I know, Hawksmoor is known in nightlife circles as the King of the steak houses, the fancy know-it-all of the drinking eating capital. You don’t need another review to tell you that. But what everyone has neglected to mention is just how much fun the place is.
Smuggled away from the bright streets of a spring evening, down a staircase into a dark basement room, it felt as if we had sneaked our way into an exclusive club below the ground. A sultry buzz of music, plush leather seats and mirrored walls make for sexy surroundings, no matter how early you intend to start. Minus an ongoing struggle to read the menu by candlelight and a lost wander into the main restaurant upstairs, the evening oozed cool (it’s just a shame that we weren’t quite as smooth as our environs).
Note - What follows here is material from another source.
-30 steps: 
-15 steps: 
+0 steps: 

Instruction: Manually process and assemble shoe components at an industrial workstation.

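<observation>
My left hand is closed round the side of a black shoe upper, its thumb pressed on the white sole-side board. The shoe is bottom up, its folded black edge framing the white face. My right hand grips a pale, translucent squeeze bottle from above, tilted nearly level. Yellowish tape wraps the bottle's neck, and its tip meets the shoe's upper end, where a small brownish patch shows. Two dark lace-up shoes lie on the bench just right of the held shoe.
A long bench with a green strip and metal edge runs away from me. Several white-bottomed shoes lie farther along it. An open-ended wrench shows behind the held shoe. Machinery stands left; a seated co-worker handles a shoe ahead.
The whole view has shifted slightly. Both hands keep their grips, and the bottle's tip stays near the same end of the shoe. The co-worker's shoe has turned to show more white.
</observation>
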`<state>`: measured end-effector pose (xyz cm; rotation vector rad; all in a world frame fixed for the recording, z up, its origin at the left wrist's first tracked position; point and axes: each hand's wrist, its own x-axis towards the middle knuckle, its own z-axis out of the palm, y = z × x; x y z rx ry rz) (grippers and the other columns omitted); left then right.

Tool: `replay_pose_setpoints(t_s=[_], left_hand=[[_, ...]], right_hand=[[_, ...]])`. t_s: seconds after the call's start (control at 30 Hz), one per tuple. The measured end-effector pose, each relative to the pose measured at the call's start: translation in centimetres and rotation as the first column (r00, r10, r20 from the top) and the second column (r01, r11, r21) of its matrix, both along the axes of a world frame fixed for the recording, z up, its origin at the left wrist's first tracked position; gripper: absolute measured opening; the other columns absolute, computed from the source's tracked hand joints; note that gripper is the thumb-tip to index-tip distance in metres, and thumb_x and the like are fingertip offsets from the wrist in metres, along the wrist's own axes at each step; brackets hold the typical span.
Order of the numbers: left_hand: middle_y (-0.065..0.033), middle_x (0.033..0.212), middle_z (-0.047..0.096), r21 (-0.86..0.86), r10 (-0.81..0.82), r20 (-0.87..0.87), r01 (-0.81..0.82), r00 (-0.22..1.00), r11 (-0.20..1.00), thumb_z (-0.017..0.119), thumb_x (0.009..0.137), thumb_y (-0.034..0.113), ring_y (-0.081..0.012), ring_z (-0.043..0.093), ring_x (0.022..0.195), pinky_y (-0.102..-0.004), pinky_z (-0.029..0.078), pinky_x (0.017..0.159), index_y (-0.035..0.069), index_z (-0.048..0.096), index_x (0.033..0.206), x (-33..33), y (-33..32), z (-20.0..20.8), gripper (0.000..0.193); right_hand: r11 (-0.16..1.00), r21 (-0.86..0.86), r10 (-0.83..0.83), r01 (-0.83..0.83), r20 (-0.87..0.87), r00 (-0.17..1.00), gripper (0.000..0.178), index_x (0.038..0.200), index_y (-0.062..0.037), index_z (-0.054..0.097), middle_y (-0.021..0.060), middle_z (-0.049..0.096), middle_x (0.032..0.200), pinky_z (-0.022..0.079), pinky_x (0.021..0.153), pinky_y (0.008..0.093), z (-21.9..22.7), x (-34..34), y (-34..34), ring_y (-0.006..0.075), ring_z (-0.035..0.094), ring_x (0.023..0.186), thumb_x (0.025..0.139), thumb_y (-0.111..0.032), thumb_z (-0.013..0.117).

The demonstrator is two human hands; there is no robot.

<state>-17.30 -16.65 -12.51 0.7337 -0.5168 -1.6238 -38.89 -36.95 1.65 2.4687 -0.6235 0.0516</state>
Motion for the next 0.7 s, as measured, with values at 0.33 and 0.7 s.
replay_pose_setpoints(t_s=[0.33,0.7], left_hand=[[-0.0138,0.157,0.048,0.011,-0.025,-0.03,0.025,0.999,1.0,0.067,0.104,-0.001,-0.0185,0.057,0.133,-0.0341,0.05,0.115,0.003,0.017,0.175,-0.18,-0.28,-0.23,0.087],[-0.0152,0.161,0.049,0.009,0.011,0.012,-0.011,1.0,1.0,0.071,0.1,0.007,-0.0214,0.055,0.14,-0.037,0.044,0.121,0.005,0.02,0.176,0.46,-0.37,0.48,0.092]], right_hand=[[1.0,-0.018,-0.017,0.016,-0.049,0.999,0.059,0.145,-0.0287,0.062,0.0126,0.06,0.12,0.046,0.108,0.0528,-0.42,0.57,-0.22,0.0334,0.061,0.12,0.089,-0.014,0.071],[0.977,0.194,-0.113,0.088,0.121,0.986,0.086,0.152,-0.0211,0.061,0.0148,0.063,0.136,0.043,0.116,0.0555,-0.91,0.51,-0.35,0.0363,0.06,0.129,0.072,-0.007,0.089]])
We stayed nestled in our booth for six hours - testament to a quality hideaway, and you betcha we left our indents in those soft sofa seats.
Food and Drink
These bartenders know their shakers from their sours and aren’t afraid to set you straight on a mission through an alcofrolicking menu. The drinks came in all shapes, sizes and… materials (well of course!) The Desert Island Drinks were an arty experiment, innovations in intoxication – think Tate Modern meets local late night lounge. When I heard the words ‘artistic’, ‘exploration of the senses’, I admit I groaned inwardly a little (can a girl not just get a drink anymore?) But the night was all pleasant surprises, with Café Eau de Vie mixed in with rum and absinthe in chocolate cups, obviously (which finished their journey slathered all over our faces – take note if you’re planning a date night). There were concrete-set wine-based delicacies, tea-infused gins and dynamite offerings on the permanent list such as the Nuclear Banana Daiquiri and peppy gingers – it’s all there, folks, on a menu that covers hella ground in just a page.
And now a confession – poutine has always been an unknown and unexplored alien to me. I know, what kind of critic – nay, what kind of human could be so neglectful? Well, the poutine virginity has been popped and what these guys can do with chips, chicken gravy, cheese curds and crispy chicken strips is really quite something. Oh mamma. I hate to think how good those steaks taste.
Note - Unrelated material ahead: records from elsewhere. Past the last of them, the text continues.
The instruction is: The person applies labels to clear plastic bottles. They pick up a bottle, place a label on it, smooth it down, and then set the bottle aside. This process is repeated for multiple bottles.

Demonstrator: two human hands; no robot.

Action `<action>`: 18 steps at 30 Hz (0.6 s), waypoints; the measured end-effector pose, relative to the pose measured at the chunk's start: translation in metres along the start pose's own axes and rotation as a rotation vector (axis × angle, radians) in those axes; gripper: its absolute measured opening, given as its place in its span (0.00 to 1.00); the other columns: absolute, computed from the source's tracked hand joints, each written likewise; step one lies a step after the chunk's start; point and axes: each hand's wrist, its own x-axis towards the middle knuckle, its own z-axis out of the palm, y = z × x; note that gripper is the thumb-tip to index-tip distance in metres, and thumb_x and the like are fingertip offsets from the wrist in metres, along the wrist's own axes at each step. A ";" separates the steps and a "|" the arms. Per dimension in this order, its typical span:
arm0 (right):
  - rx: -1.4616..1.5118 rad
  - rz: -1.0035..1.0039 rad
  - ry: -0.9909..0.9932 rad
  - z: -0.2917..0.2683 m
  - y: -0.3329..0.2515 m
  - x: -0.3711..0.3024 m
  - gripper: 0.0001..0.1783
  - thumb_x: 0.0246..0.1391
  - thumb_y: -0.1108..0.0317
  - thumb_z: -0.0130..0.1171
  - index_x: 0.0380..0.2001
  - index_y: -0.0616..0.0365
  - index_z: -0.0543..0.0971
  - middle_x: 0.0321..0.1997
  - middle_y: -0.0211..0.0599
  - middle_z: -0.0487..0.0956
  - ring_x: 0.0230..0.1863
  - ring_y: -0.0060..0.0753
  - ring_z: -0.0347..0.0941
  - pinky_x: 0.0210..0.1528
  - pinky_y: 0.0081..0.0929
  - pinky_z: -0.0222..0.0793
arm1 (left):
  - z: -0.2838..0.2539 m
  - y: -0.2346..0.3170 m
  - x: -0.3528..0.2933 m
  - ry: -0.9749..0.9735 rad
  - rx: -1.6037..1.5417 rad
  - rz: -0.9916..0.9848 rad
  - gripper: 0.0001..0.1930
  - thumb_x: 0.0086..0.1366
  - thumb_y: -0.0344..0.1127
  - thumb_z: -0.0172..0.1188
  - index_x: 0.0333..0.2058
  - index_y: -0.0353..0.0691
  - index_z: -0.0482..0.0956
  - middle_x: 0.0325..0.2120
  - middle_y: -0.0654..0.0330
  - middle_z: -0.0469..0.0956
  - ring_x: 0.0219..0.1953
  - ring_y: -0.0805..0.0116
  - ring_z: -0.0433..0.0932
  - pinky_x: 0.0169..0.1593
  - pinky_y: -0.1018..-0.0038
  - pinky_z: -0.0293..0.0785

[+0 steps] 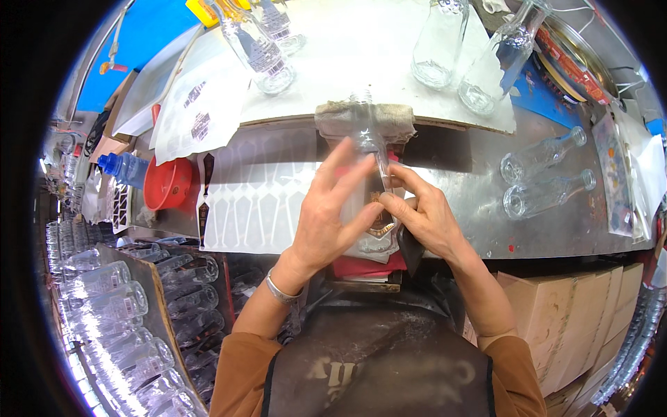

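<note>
A clear glass bottle (365, 135) lies on a padded rest with its neck pointing away from me. On its near part is a dark label with gold (381, 217). My left hand (332, 212) is at the bottle's left side, fingers spread and blurred, the thumb reaching toward the label. From the right, my right hand (427, 217) curls its thumb and forefinger against the bottle by the label. Below that palm a dark flat piece (411, 256) shows; whether the hand holds it is hidden. A folded beige cloth (396, 119) lies under the bottle's far end.
White sheets with label-shaped outlines (257, 191) lie left, beside a red bowl (169, 184). More bottles stand on the white board (347, 55) ahead. Two bottles (545, 194) lie right on the metal table (479, 236). Crated bottles (104, 299) are lower left, cardboard boxes (556, 320) lower right.
</note>
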 end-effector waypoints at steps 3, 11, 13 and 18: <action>-0.017 -0.008 -0.026 -0.001 0.004 0.001 0.32 0.62 0.60 0.61 0.62 0.69 0.68 0.52 0.45 0.77 0.38 0.23 0.78 0.40 0.22 0.74 | 0.001 -0.001 0.001 0.006 0.028 0.020 0.30 0.56 0.33 0.69 0.59 0.40 0.75 0.64 0.40 0.63 0.63 0.43 0.68 0.63 0.58 0.69; 0.083 0.014 -0.047 -0.003 0.018 -0.002 0.32 0.63 0.61 0.60 0.64 0.68 0.66 0.52 0.45 0.78 0.36 0.20 0.75 0.37 0.20 0.72 | 0.001 0.009 -0.006 0.011 -0.261 -0.183 0.36 0.63 0.32 0.65 0.68 0.37 0.61 0.68 0.46 0.60 0.66 0.53 0.66 0.66 0.60 0.64; 0.086 0.056 -0.091 -0.006 0.021 -0.012 0.34 0.63 0.62 0.59 0.66 0.69 0.63 0.54 0.46 0.78 0.34 0.18 0.73 0.35 0.21 0.71 | 0.006 0.011 -0.018 -0.027 -0.621 -0.338 0.38 0.66 0.32 0.62 0.70 0.34 0.53 0.69 0.46 0.57 0.68 0.55 0.62 0.69 0.61 0.59; -0.010 -0.017 -0.123 -0.004 0.009 -0.032 0.33 0.64 0.63 0.58 0.66 0.71 0.63 0.56 0.50 0.78 0.29 0.16 0.72 0.34 0.21 0.71 | 0.013 0.005 -0.034 -0.082 -0.928 -0.340 0.40 0.68 0.23 0.56 0.72 0.35 0.44 0.71 0.50 0.52 0.71 0.58 0.57 0.70 0.62 0.58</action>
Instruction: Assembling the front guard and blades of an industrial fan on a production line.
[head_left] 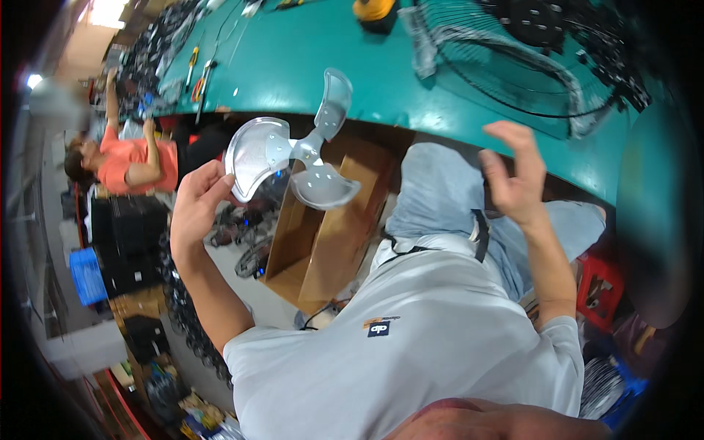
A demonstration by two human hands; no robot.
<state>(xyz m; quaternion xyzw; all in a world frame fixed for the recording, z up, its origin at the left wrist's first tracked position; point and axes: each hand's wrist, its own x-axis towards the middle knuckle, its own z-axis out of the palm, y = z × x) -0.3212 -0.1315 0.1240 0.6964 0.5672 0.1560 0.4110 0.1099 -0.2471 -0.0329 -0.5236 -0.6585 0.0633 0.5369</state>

So you get it, the food was fab, the drinks were inspired, the venue was great, yada yada yada. But what really made me want to come back? What really kept me there for six hours? It was all in the service. Turns out we all love a bit of attention and these guys dish it out in spades. Don’t just expect a smile, expect a sit down conversation about Chlo, the cocktail artist, expect your water to be constantly refilled (you’ll never reach the bottom of your glass), and always a good laugh as they go. A man who hates cake guided us through an alcoholic minefield with sound advice and tall tales. These guys slaved to discover the ratio of water and ice for the perfect consistency of a frozen margarita, just for us and my goodness did they get it right (so I’ll forgive the cake hatred). It’s these friendly bartenders that give the place its laid back vibes; they welcome you in and immerse you in a whole new world behind the menu.
I’m sure you need no persuasion to hit the Hawksmoor; its reputation precedes it. But don’t limit yourself to the kitchen. Delve into the depths of a basement that rejects the mantel of ‘just another secret bar in Shoreditch’ for a fun new interpretation of how to drink, what to drink, and even who to drink with.